Этот злобный попрек привел меня в тихое бешенство. Полный тупого отчаяния, я уставился в одну точку. В дощатой стене была дырка, сквозь нее я видел кружочек моря — частицу зыблющейся синей глади с кипенно-белыми краями. Голубые и белые блики играли на полках, где были понаставлены жалкие предметы нашего туалета и… консервные банки. Во всех бараках устройство было одинаковое, в том числе и в еврейском. Я знал, что народу там немного. Теперь — по моим расчетам был третий час — их барак в отличие от нашего уже не так припекает солнце. «Большинство обитателей барака, должно быть, прохлаждается в тени позади строения», — подумал я. Это умозаключение заставило меня моментально вскочить на ноги. Как мог я до сих пор хлебать из одной банки с Ябовским?

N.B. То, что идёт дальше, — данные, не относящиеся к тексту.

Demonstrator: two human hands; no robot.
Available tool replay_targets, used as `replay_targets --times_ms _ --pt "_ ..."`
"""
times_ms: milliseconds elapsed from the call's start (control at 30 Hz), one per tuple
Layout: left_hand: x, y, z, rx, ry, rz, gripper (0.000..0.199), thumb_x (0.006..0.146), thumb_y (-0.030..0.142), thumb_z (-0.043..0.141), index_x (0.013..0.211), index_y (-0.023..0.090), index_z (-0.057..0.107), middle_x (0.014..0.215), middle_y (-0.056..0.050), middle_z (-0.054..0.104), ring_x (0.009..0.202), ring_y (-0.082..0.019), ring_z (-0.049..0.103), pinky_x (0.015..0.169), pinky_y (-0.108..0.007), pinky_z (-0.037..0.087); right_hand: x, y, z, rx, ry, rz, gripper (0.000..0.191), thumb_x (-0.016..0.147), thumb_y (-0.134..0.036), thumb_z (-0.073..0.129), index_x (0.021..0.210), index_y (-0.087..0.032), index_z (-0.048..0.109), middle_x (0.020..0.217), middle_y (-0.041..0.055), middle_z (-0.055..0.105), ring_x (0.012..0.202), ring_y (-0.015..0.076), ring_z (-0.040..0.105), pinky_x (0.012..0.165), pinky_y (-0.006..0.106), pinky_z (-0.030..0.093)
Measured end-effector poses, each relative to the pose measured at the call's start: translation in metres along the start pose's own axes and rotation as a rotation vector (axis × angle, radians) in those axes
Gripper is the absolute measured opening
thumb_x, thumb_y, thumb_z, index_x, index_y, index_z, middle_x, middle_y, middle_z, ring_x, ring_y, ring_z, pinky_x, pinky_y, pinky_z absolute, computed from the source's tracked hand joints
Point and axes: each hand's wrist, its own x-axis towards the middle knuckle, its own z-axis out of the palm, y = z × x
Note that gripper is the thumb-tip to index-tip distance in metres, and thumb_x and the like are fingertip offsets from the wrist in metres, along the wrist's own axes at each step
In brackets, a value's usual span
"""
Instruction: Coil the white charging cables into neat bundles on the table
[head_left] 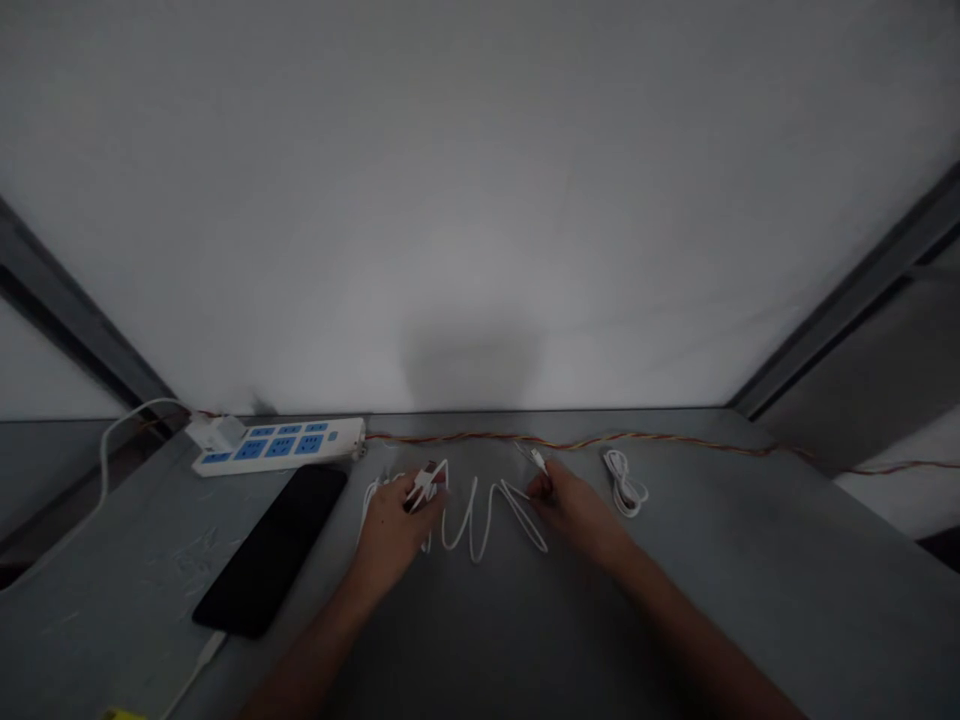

Я вышел и окунулся в тишину дремлющего лагеря. Над всем — над скользящими волнами моря, над снежными вершинами Пиренеев, над раскаленными солнцем дюнами и над Томом, чистившим теперь «профессору» костюм, — расстилалось безоблачное небо. Ни единой птицы не парило в нем. Чтобы не проходить мимо старика, который наверняка все еще сидел у стены барака и смотрел на море, я должен был войти в барак через дверь, находившуюся против кухни.